L’Espagne face aux revendications catalanes, ou la difficile survie de l’unité espagnole
L’Espagne est en proie, depuis un mois, à une crise institutionnelle sans précédent. Le 1er octobre dernier, le référendum organisé par le président de la généralité de Catalogne, Carlos Puigdemont et interdit par le Gouvernement espagnol de Mariano Rajoy donnait une majorité de 90,18 % aux partisans de l’indépendance de la Catalogne, mais avec un taux de participation faible de l’ordre de 42,4 %. Tenu pour illégal par Madrid, le résultat de ce référendum donne aux indépendantistes, majoritaires en sièges (72 sur 135), mais non en voix (47,8 %), depuis les dernières élections du 27 septembre 2015, le sentiment d’avoir l’appui de la population catalane pour faire exploser l’Espagne.

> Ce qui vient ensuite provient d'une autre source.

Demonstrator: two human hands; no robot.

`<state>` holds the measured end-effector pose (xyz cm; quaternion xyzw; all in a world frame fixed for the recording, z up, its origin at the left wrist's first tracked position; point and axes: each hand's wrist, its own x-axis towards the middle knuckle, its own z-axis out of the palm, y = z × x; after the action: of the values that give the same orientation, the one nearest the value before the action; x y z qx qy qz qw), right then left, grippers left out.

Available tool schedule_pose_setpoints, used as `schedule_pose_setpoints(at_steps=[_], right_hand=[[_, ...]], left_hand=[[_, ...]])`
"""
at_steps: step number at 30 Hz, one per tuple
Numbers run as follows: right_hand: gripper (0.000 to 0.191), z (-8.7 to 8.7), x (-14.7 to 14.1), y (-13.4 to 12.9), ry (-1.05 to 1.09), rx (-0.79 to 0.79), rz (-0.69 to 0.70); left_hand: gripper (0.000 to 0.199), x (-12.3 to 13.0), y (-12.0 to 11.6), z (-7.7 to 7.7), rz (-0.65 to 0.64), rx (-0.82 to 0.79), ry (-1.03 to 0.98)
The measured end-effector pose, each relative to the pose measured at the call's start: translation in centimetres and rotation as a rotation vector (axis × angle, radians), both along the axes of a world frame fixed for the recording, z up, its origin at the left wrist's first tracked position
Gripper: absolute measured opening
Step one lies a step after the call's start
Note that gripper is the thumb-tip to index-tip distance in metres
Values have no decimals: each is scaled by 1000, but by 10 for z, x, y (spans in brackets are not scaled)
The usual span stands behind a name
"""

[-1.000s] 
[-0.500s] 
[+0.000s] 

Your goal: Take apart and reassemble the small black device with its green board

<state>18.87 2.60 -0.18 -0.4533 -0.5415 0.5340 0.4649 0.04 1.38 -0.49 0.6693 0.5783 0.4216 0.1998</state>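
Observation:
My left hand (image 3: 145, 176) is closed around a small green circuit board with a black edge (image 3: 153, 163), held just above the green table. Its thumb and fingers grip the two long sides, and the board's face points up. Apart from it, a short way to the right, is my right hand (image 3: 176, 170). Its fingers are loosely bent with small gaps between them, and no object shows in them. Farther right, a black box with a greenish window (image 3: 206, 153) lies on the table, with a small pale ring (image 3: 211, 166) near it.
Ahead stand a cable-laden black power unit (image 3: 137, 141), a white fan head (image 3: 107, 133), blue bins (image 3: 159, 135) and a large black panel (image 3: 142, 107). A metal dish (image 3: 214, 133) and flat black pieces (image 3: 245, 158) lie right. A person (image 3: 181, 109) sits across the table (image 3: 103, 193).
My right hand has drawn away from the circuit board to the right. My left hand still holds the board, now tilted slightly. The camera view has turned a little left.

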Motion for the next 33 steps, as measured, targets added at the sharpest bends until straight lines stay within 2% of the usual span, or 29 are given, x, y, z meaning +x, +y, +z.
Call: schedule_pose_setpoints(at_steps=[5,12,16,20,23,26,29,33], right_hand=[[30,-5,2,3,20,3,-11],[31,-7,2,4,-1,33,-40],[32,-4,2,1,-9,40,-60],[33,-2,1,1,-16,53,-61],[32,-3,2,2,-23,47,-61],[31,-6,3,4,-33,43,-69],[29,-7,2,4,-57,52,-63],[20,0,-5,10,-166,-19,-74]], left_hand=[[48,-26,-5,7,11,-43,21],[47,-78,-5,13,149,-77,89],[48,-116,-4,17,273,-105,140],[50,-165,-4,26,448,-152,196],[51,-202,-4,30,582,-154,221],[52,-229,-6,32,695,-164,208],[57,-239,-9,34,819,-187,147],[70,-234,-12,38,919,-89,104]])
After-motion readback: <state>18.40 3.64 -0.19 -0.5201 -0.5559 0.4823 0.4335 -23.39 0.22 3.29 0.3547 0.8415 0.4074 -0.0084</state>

En effet, Carlos Puigdemont, chef de l’exécutif catalan, désigné à ce poste par le vote du Parlement de Catalogne, souhaite mener à son terme le processus d’indépendance de la province lançant un défi à l’Espagne tout entière. Une Catalogne indépendante signifierait la mort de l’Espagne, car cela ouvrirait la porte aux revendications indépendantistes du Pays Basque espagnol, voire d’autres régions autonomes du pays. Une telle situation est inenvisageable pour le gouvernement madrilène dirigé par le Premier ministre Mariano Rajoy, autant que par le roi d’Espagne Felipe VI, qui a pris publiquement parti dans une allocution télévisée du 3 octobre 2017 pour l’unité de l’Espagne et le maintien de la Catalogne dans la communauté nationale espagnole.
Le 27 octobre, le Parlement de Catalogne a voté à une courte majorité de 70 voix contre 65, l’indépendance unilatérale de la Catalogne. Cette décision est cependant nulle et non avenue du point de vue espagnol car le processus qui a conduit à celle-ci est illégal. En effet, la Catalogne demeure une province espagnole et le gouvernement de Madrid a obtenu du Sénat le vote de l’article 155 de la Constitution qui permet à l’État central de suspendre l’autonomie d’une province et de destituer sa représentation.
De fait, la crise entre Madrid et Barcelone risque de se poursuivre jusqu’à la convocation de nouvelles élections susceptibles de changer la majorité du Parlement catalan. Cette crise illustre la fragilité d’une nation extrêmement décentralisée.
En effet historiquement, l’Espagne s’est construite à partir des Rois Catholiques, (fin du XVème siècle) Isabelle de Castille et Ferdinand d’Aragon, autour de l’union des deux royaumes castillan et aragonais dans un projet d’unité de l’Espagne. Peu à peu, le centralisme s’est imposé avec l’avènement au trône d’Espagne du petit-fils de Louis XIV, Philippe V d’Espagne, qui a importé dans son nouveau royaume les usages centralisateurs français.
Au cours des siècles suivants, l’unité de l’Espagne n’a cessé de se renforcer, bravant même les changements de régime. Ainsi, en 1934, la République espagnole, proclamée depuis 1931 seulement, n’a pas hésité à faire intervenir l’armée pour mettre fin à la tentative de sécession de la province des Asturies.
Garant de l’unité nationale, le général franco et ses gouvernements successifs ont lutté contre la montée des différents autonomismes, basque et catalan. Le processus de démocratisation introduit par la Constitution de 1978 a ouvert la voie aux revendications autonomistes.
En effet, la Constitution décrit l'organisation territoriale de l'État comme décentralisée, selon le modèle des Communautés autonomes en établissant deux types de communautés : les régions autonomes : l'article 143 établit les procédures pour la création des autonomies de nouvel accès, appelés régions autonomes et les nationalités : l'article 151 a permis un processus d'autonomie accéléré et adaptée aux régions dites "historiques", celles qui avaient déjà bénéficié d'un statut d'autonomie pendant la IIe République : Catalogne, Galice et Pays basque.
Ainsi, la Constitution espagnole porte en elle le germe des velléités d’indépendance qui éclatent aujourd’hui à propos de la Catalogne en se fondant notamment sur le précédent de la Seconde République espagnole de 1931.
L’Espagne arrivera-t-elle à dépasser cette crise et à reconstruire son unité nationale ? Plus que jamais, les Espagnols doivent prendre conscience de la nécessité du rôle protecteur de la nation dans un monde soumis au mondialisme niveleur.